Your assignment:
A verbatim repeat of the records beneath this line is needed.

== Source information ==

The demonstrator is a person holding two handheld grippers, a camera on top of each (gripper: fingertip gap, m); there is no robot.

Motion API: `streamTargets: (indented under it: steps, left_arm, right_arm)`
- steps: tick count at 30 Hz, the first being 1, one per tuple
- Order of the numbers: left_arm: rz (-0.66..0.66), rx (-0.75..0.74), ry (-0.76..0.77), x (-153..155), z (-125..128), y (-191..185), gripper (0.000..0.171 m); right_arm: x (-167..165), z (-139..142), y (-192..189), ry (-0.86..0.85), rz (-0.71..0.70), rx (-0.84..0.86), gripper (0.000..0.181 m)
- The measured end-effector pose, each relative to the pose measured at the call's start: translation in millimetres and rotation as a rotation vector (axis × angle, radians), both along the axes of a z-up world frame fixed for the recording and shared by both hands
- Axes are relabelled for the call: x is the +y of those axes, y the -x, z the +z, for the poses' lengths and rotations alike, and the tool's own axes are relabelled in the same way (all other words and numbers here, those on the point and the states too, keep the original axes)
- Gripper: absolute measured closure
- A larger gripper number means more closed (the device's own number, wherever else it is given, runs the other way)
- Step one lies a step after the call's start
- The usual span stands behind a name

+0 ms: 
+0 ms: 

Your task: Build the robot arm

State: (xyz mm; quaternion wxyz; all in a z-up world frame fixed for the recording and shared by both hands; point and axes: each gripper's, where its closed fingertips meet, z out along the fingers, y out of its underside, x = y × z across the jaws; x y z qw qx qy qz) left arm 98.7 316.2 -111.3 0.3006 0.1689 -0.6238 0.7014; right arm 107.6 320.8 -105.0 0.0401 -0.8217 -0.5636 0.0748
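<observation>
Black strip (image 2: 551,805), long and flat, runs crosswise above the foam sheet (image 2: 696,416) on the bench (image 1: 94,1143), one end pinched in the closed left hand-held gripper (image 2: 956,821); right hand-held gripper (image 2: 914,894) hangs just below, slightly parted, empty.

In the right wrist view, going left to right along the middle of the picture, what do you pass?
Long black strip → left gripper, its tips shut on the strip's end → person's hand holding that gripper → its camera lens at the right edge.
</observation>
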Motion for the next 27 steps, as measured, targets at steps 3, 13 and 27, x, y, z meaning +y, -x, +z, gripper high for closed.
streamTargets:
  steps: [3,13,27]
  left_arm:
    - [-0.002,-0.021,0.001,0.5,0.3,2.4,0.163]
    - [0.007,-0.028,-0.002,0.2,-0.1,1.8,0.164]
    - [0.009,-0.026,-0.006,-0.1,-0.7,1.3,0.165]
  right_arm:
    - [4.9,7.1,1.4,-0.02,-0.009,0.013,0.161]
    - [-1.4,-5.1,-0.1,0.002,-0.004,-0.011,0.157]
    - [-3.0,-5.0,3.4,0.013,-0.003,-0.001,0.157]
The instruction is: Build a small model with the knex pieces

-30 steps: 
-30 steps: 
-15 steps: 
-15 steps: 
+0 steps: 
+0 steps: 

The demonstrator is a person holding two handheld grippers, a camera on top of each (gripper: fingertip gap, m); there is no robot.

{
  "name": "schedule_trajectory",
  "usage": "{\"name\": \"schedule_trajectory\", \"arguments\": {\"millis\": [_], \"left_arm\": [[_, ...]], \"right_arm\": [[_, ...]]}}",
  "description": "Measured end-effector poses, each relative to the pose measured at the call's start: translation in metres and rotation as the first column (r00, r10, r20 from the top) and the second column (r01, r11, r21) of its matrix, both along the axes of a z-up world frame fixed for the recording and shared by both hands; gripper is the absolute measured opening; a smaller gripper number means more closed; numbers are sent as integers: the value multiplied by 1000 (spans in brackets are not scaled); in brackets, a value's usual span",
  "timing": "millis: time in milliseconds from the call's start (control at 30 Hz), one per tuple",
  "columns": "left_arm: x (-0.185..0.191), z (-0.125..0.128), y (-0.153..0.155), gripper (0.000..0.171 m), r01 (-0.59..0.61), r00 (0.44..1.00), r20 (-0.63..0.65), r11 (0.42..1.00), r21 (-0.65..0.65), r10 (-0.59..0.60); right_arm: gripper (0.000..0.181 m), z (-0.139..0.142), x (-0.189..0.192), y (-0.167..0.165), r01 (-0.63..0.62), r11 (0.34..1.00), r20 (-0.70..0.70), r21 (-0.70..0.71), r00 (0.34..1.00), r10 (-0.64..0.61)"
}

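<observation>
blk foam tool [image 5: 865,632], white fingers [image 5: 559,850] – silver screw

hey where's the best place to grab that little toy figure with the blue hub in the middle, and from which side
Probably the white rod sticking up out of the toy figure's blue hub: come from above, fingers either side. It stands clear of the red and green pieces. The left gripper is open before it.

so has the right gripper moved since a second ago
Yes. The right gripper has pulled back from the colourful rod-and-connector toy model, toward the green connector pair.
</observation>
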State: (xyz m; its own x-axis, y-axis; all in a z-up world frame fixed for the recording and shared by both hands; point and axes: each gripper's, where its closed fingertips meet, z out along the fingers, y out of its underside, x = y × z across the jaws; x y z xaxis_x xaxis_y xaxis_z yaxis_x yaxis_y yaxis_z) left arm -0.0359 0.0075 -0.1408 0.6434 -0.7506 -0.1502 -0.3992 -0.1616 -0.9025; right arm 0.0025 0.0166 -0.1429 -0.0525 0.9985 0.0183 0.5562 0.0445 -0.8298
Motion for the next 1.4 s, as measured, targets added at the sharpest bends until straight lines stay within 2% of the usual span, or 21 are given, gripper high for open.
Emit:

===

Exercise response:
The demonstrator is a person holding two handheld grippers, a camera on top of each (gripper: fingertip gap, m); there is no robot.

Motion API: `streamTargets: (indented under it: steps, left_arm, right_arm)`
- steps: tick count at 30 Hz, the first being 1, one per tuple
- Order of the numbers: left_arm: rz (-0.66..0.66), rx (-0.75..0.74), ry (-0.76..0.77), x (-153..155), z (-125..128), y (-191..185), gripper (0.000..0.171 m); right_arm: x (-167..165), z (-139..142), y (-192..189), ry (-0.86..0.85), rz (-0.71..0.70), rx (-0.84..0.86), gripper (0.000..0.181 m)
- The measured end-effector pose, each relative to the pose measured at the call's start: translation in millimetres and rotation as a rotation vector (axis × angle, radians), both along the axes of a z-up world frame fixed for the recording and shared by both hands
- Axes are relabelled for the call: x is the +y of those axes, y the -x, z the +z, for the poses' lengths and rotations alike, and the tool's own axes are relabelled in the same way (all other words and numbers here, those on the point and the states too, keep the original axes)
- Gripper: absolute measured closure
- A larger gripper number means more closed (the device's own number, wherever else it is given, runs the other way)
- Step one lies a step after the call's start
- The usual span stands behind a name

+0 ms: 
+0 ms: 

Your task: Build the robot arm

State: (xyz mm; quaternion wxyz; all in a z-up world frame fixed for the recording and shared by both hands; point and axes: each gripper's, where its closed fingertips meet, z out along the fingers, y out of its underside, x = y × z across the jaws; x y z qw qx qy qz) left arm 98.7 316.2 -111.3 0.3006 0.1689 -0.6238 0.7014; right arm 107.6 320.8 -105.0 0.0401 -0.8217 -0.5636 0.0748
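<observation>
Black strip (image 2: 551,805), long and flat, runs crosswise above the foam sheet (image 2: 696,416) on the bench (image 1: 94,1143), one end pinched in the closed left hand-held gripper (image 2: 956,821); right hand-held gripper (image 2: 914,894) hangs just below, slightly parted, empty.

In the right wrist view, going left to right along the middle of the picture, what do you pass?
Long black strip → left gripper, its tips shut on the strip's end → person's hand holding that gripper → its camera lens at the right edge.
</observation>
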Motion for the next 27 steps, as measured, targets at steps 3, 13 and 27, x, y, z meaning +y, -x, +z, gripper high for closed.
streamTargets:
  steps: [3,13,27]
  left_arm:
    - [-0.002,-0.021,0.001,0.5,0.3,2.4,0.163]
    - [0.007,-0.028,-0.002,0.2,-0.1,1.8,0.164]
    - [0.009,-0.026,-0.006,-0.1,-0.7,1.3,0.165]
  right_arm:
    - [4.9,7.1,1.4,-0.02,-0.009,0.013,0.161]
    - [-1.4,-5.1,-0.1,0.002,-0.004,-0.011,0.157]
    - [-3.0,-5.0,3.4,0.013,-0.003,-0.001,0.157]
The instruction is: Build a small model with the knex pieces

-30 steps: 
-30 steps: 
-15 steps: 
-15 steps: 
+0 steps: 
+0 steps: 

The demonstrator is a person holding two handheld grippers, a camera on top of each (gripper: fingertip gap, m); there is no robot.

{
  "name": "schedule_trajectory",
  "usage": "{\"name\": \"schedule_trajectory\", \"arguments\": {\"millis\": [_], \"left_arm\": [[_, ...]], \"right_arm\": [[_, ...]]}}",
  "description": "Measured end-effector poses, each relative to the pose measured at the call's start: translation in metres and rotation as the first column (r00, r10, r20 from the top) and the second column (r01, r11, r21) of its matrix, both along the axes of a z-up world frame fixed for the recording and shared by both hands; gripper is the absolute measured opening; a smaller gripper number means more closed; numbers are sent as integers: the value multiplied by 1000 (spans in brackets are not scaled); in brackets, a value's usual span",
  "timing": "millis: time in milliseconds from the call's start (control at 30 Hz), one per tuple",
  "columns": "left_arm: x (-0.185..0.191), z (-0.125..0.128), y (-0.153..0.155), gripper (0.000..0.171 m), r01 (-0.59..0.61), r00 (0.44..1.00), r20 (-0.63..0.65), r11 (0.42..1.00), r21 (-0.65..0.65), r10 (-0.59..0.60); right_arm: gripper (0.000..0.181 m), z (-0.139..0.142), x (-0.189..0.192), y (-0.167..0.165), r01 (-0.63..0.62), r11 (0.34..1.00), r20 (-0.70..0.70), r21 (-0.70..0.71), r00 (0.34..1.00), r10 (-0.64..0.61)"
}

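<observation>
blk foam tool [image 5: 865,632], white fingers [image 5: 559,850] – silver screw

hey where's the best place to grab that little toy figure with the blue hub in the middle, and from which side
Probably the white rod sticking up out of the toy figure's blue hub: come from above, fingers either side. It stands clear of the red and green pieces. The left gripper is open before it.

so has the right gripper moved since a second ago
Yes. The right gripper has pulled back from the colourful rod-and-connector toy model, toward the green connector pair.
</observation>
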State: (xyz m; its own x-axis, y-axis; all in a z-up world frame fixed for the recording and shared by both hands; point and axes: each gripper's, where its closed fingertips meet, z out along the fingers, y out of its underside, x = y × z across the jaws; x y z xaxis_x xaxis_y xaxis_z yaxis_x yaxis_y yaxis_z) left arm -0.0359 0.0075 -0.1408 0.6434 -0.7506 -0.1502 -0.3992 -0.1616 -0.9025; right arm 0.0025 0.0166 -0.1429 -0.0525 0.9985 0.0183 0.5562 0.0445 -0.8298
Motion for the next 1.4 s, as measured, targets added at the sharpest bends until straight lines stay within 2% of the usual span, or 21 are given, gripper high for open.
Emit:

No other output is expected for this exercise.